> WORK ITEM:
Counting only lines that contain "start", state the total found in the material below. Add nothing else.
___ DATASET CONTENT ___
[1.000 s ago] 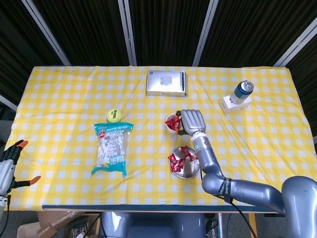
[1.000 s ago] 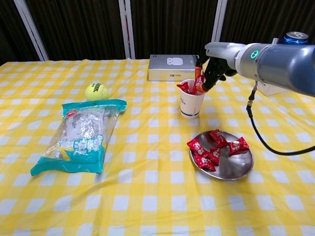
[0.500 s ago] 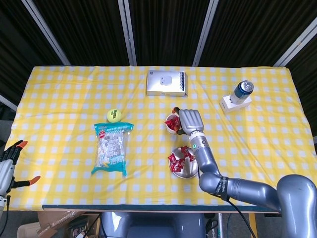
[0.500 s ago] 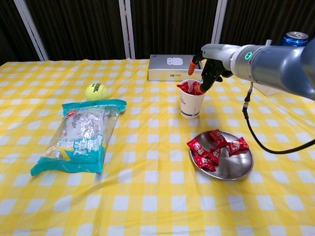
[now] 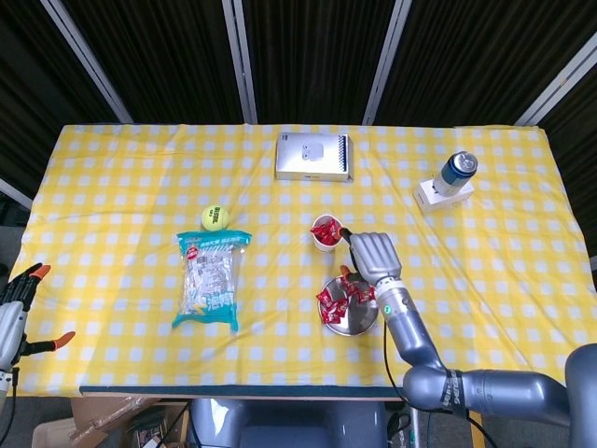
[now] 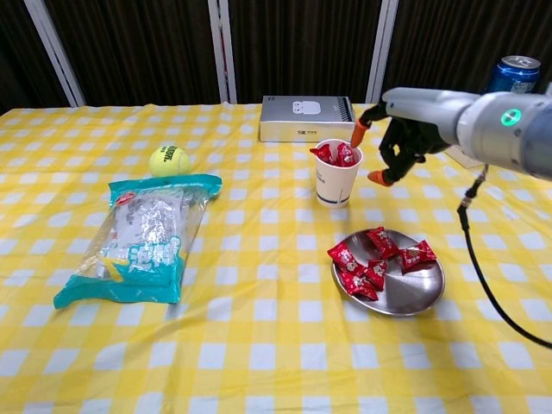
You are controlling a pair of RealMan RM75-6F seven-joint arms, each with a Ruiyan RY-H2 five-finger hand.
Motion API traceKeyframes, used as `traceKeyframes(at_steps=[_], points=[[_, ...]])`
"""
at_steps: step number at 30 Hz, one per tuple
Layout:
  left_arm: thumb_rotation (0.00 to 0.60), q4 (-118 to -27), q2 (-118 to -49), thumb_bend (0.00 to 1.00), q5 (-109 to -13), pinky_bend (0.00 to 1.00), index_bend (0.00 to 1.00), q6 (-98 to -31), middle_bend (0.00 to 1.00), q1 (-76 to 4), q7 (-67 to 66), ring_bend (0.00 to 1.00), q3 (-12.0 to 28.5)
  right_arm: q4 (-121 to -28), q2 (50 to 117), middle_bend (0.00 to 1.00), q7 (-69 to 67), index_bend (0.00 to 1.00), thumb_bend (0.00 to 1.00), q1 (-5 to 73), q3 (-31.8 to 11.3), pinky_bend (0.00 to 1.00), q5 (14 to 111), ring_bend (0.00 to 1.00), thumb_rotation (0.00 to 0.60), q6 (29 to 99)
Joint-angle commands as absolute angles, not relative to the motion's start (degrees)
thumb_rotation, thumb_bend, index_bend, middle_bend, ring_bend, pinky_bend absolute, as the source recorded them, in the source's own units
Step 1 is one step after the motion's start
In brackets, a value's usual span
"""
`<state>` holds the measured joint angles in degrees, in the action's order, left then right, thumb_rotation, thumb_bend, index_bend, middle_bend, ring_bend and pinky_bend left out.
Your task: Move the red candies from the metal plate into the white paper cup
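From the head view, our right hand [image 5: 373,250] has drawn back from the white paper cup [image 5: 326,231] toward the metal plate [image 5: 365,322]; our left hand [image 5: 17,299] seems idle at the table [image 5: 112,168] edge, fingers apart. In the chest view, the right hand [image 6: 398,142] is released, empty; another candy now sits in the cup [image 6: 335,173], and several red candies [image 6: 376,254] remain on the plate [image 6: 412,297].

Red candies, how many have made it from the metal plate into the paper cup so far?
Done: a few red wrappers poke out of the white paper cup. In hand: nothing; the right hand is open beside the cup, and the left hand idles at the table edge. Left: several red candies on the metal plate.
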<state>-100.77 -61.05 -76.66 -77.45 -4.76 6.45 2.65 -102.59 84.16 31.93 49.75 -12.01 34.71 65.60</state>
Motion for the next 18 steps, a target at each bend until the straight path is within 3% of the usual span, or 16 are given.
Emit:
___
> EXERCISE OUTPUT:
2